Also, I installed the bolt in the breech, closed the bolt and it doesn't seal up the loading port. I shined a light at the loading port and looked at the barrel and I can see light coming thru...I am afraid I will have air coming out of there instead of blowing toward the muzzle..there is an o-ring on the bolt, yes.Any ideas?
the bolt is .22 can tell by looking at it
Not wanting to HiJack thread, do you have to drill a new hole in tube , when installing the new style breech? Inquiring mind's would like to know!
The edge that is at the exit of the barrel is the crown. The entrance to the rifling is called a leade. The leade is a gradual taper into the barrel to ramp the pellet in so it engages the rifling with minimal abuse to the pellet.The Leade is very important to make sure the transition is not abrupt and rather than a step that can damage the pellet as it enters we seek to have a nice beveled entrance as smooth as possible to help the pellet enter the rifling without shedding debris.The Crown by contrast wants to be smooth but there is no intrusion to the rifling but a very clean concentric release to the pellet that is burr free. The tools needed to do a crown Job are not in any way related to the tools needed to do a proper leade polish.There is great opportunity to improve production leade and crowns so that accuracy can improve realtive to the production item. Done right there is never a loss of accuracy when these improvements are made but sometimes the improvements will be marginal. It mainly depends on what we find.

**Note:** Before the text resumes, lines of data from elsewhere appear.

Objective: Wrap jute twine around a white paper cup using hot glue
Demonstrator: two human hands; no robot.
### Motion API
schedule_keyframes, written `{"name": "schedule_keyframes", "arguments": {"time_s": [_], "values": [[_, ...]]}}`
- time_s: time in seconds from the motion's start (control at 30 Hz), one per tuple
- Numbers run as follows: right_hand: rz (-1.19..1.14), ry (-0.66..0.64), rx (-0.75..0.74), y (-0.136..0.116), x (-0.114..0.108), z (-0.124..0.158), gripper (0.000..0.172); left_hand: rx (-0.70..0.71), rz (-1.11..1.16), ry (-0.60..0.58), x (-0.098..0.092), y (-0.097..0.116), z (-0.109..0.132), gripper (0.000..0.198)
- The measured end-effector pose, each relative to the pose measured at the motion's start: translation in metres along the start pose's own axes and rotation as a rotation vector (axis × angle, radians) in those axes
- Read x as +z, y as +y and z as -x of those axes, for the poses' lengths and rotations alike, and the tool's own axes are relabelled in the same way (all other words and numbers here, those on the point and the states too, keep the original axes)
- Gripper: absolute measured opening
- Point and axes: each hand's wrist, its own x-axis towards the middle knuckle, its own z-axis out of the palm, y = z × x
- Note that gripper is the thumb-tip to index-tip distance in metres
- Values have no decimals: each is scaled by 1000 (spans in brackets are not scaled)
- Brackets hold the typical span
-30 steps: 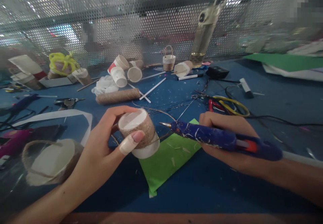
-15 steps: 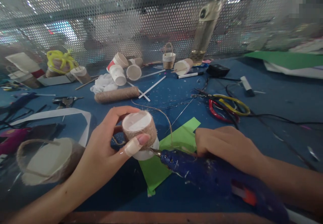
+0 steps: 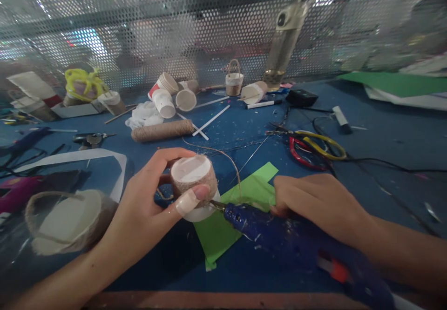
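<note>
My left hand (image 3: pixel 153 198) is closed round a small paper cup (image 3: pixel 191 170), its white base turned up and brown twine wound round its side. The thumb, with a pale bandage on it, presses the twine near the lower white band. My right hand (image 3: pixel 314 198) grips a blue glue gun (image 3: pixel 279 238), whose body partly hides the fingers. Its metal nozzle meets the cup's side just right of my left thumb, at the edge of the twine. A loose twine strand (image 3: pixel 233 158) curves away behind the cup. Beneath lies a green paper piece (image 3: pixel 223 245).
A twine roll (image 3: pixel 162 131) and crossed white sticks (image 3: pixel 209 123) lie behind the cup. Scissors (image 3: pixel 314 144) rest at right beside black cords. A twine-handled basket (image 3: pixel 70 221) is at left. A bottle (image 3: pixel 282 44) stands by the mesh screen (image 3: pixel 209 26).
Both hands, the cup and the glue gun have shifted very slightly right. The nozzle remains at the lower edge of the twine.
</note>
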Motion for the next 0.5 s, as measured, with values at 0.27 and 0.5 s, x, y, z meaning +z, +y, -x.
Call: {"name": "schedule_keyframes", "arguments": {"time_s": [0.27, 0.5], "values": [[-47, -100, 70, 0, -6, -2, 29, -28, 41, 12, -1, 0, 0, 32], [-72, -93, 51, -4, -2, 0, 30, -23, 11, -1, -1, 1, 3, 33]]}}
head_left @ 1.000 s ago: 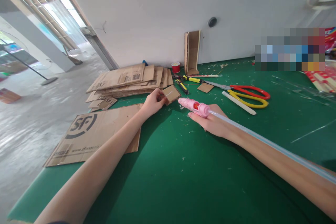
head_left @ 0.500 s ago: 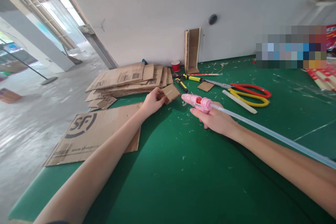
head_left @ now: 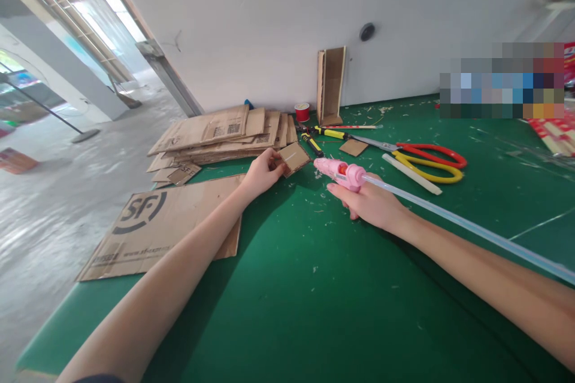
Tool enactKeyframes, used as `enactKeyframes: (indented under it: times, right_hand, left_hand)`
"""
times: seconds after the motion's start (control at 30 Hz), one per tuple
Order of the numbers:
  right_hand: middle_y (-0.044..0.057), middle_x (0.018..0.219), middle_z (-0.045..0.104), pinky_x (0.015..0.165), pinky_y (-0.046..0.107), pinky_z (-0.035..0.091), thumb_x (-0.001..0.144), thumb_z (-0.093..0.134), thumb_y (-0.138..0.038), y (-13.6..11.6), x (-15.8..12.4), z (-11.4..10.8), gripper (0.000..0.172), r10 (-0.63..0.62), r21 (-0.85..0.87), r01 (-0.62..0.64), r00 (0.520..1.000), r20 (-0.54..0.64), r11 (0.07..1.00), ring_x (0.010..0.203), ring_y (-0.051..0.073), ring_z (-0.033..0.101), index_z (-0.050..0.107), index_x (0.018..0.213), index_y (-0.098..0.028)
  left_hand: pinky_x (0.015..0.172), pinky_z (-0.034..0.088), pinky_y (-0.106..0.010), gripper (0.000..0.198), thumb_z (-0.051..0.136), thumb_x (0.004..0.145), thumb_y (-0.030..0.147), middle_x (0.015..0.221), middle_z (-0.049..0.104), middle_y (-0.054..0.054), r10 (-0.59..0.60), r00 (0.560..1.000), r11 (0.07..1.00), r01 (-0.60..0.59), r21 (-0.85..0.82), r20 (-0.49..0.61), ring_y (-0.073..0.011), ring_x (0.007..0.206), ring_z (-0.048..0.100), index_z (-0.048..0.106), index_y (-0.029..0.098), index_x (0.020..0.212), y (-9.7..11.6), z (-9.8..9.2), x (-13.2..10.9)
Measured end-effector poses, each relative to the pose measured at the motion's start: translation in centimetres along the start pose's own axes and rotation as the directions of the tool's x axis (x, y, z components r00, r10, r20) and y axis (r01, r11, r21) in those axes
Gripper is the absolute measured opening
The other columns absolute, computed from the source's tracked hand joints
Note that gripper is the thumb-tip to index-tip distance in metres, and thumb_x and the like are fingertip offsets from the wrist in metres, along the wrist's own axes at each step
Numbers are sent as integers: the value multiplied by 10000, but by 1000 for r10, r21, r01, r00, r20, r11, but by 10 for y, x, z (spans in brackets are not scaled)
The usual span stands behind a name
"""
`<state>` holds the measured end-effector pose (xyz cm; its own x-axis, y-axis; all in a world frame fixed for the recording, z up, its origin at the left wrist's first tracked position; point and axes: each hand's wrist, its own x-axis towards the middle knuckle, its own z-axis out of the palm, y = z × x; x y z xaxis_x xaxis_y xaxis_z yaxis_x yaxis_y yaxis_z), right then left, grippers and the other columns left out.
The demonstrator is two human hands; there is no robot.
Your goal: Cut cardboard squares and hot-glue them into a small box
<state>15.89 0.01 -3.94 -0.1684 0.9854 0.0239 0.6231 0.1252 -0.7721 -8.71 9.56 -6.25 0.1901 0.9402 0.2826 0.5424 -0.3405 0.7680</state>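
Note:
My left hand (head_left: 265,172) pinches a small square cardboard piece (head_left: 295,160) by its left edge, holding it tilted just above the green table. A short pale line marks its upper face. My right hand (head_left: 372,202) is wrapped round a pink hot glue gun (head_left: 339,172), and a long clear glue stick (head_left: 449,215) runs out of its back along my forearm. The gun's nozzle points at the right edge of the cardboard piece, close to it; whether they touch I cannot tell. Another small cardboard square (head_left: 353,147) lies flat behind the gun.
Scissors (head_left: 431,161) with red and yellow handles and a whitish stick (head_left: 411,173) lie to the right. Yellow-black pliers (head_left: 312,143), a red spool (head_left: 302,112) and an upright cardboard box (head_left: 331,87) are behind. Stacked cardboard (head_left: 202,134) and an SF-printed sheet (head_left: 179,215) lie left.
Both hands keep their grips, and the glue gun and cardboard piece hold nearly the same positions. The whole view has shifted very slightly.

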Motion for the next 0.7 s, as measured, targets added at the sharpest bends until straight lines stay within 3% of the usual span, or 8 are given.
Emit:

Burrs on transfer ports, stepped leades, excentric crowns, rough leades, Burrs on leade transitions and ragged Production Crowns all give us the opportunity to improve the accuracy of a production barrel. Bellmouth muzzles and tight Breeches are about the only conditions we can't improve upon because these are generally counter to the what makes accuracy. The muzzle needs to be tighter/smaller than the breech or the barrel is likely scrap.TimmyMac1
I'd try a dremel over the drill. Drill can gouge or jam/break too easily. I'd also test it as the valve is, before doing any porting. PS: I have some .22 barrels, bolt, and o-rings in my current crosman order.